Exercise goal
Pictures in the data must not be copied, but everything else should be output exactly.

Supplied material
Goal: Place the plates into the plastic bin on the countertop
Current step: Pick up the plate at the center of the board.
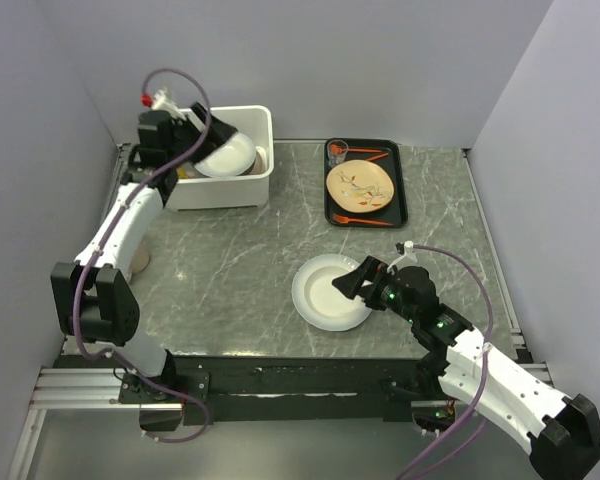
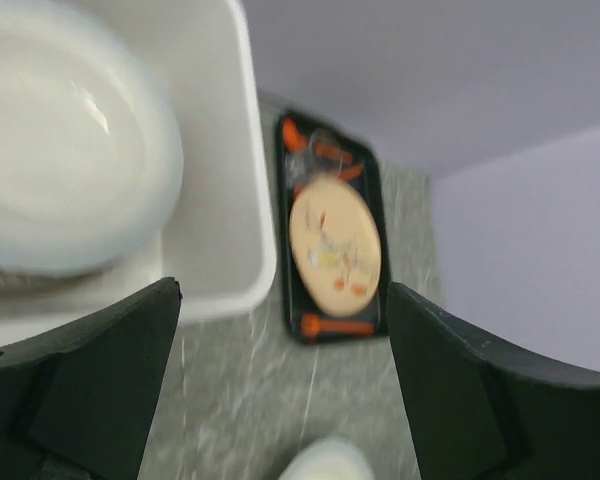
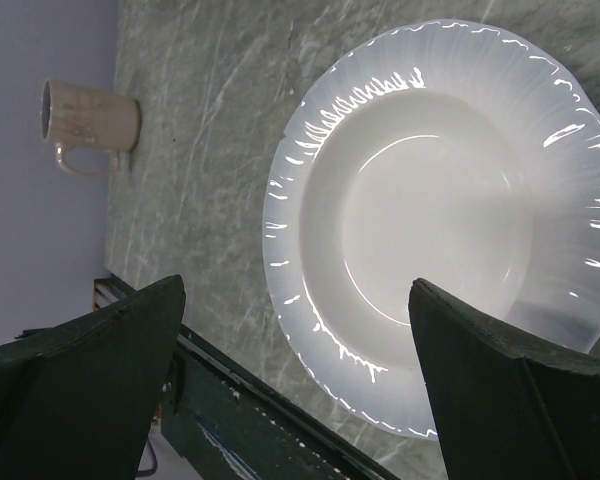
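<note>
At your far left, a cream mug (image 1: 138,262) with a loop handle stands on the grey, white-veined countertop (image 1: 230,260). It is nearer to you than the plastic bin (image 1: 230,190) and half hidden by the left arm. The bin is a white, deep-walled rectangle with a rounded rim, in the far left corner. Inside it a smooth glossy white plate (image 1: 228,155) appears to rest at a tilt. Your left gripper (image 1: 212,130) hangs over the bin, its dark fingers spread wide with nothing between them. Right of the bin and nearer to you, a round fluted white plate (image 1: 325,295) lies flat on the stone. Your right gripper (image 1: 352,278) hovers over its right edge, jaws wide apart and empty. Directly right of the bin lies a flat black tray (image 1: 400,195) carrying a peach flower-painted plate (image 1: 359,184) and orange cutlery (image 1: 355,217).
</note>
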Controlling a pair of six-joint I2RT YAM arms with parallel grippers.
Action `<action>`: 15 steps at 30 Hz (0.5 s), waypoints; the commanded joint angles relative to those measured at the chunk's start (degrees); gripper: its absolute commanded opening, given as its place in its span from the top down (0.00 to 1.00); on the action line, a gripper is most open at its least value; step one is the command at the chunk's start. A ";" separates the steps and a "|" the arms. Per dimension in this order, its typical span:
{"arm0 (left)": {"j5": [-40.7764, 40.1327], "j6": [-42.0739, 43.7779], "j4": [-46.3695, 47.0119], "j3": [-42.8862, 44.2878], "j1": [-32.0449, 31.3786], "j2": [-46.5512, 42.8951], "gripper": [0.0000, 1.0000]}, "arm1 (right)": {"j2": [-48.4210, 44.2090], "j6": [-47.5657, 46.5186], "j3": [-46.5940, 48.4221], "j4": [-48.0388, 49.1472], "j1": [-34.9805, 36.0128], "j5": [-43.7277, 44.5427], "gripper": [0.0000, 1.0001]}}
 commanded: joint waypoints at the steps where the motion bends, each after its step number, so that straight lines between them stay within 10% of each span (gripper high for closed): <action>1: 6.70 3.18 0.93 -7.73 -2.15 -4.75 0.11 | -1.98 -0.80 0.61 0.30 0.24 0.88 0.00; 15: 11.37 2.84 7.25 -27.86 -13.58 -6.87 0.15 | -0.76 0.87 -1.24 2.41 0.15 -0.43 0.00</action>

Answer space
Goal: Place the plates into the plastic bin on the countertop
Current step: Pick up the plate at the center of the board.
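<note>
At your far left, a cream mug (image 1: 138,262) with a loop handle stands on the grey, white-veined countertop (image 1: 230,260). It is nearer to you than the plastic bin (image 1: 230,190) and half hidden by the left arm. The bin is a white, deep-walled rectangle with a rounded rim, in the far left corner. Inside it a smooth glossy white plate (image 1: 228,155) appears to rest at a tilt. Your left gripper (image 1: 212,130) hangs over the bin, its dark fingers spread wide with nothing between them. Right of the bin and nearer to you, a round fluted white plate (image 1: 325,295) lies flat on the stone. Your right gripper (image 1: 352,278) hovers over its right edge, jaws wide apart and empty. Directly right of the bin lies a flat black tray (image 1: 400,195) carrying a peach flower-painted plate (image 1: 359,184) and orange cutlery (image 1: 355,217).
</note>
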Controlling a pair of six-joint I2RT YAM arms with parallel grippers.
Action `<action>`: 15 steps at 30 Hz (0.5 s), waypoints; the commanded joint angles relative to those measured at the chunk's start (degrees); gripper: its absolute commanded opening, given as its place in its span from the top down (0.00 to 1.00); on the action line, a gripper is most open at its least value; step one is the command at the chunk's start. A ";" separates the steps and a "|" the arms. Per dimension in this order, its typical span:
{"arm0 (left)": {"j5": [-40.7764, 40.1327], "j6": [-42.0739, 43.7779], "j4": [-46.3695, 47.0119], "j3": [-42.8862, 44.2878], "j1": [-32.0449, 31.3786], "j2": [-46.5512, 42.8951], "gripper": [0.0000, 1.0000]}, "arm1 (right)": {"j2": [-48.4210, 44.2090], "j6": [-47.5657, 46.5186], "j3": [-46.5940, 48.4221], "j4": [-48.0388, 49.1472], "j1": [-34.9805, 36.0128], "j5": [-43.7277, 44.5427], "gripper": [0.0000, 1.0001]}}
 commanded: joint waypoints at the steps where the motion bends, each after its step number, so that straight lines between them stay within 10% of each span (gripper high for closed): <action>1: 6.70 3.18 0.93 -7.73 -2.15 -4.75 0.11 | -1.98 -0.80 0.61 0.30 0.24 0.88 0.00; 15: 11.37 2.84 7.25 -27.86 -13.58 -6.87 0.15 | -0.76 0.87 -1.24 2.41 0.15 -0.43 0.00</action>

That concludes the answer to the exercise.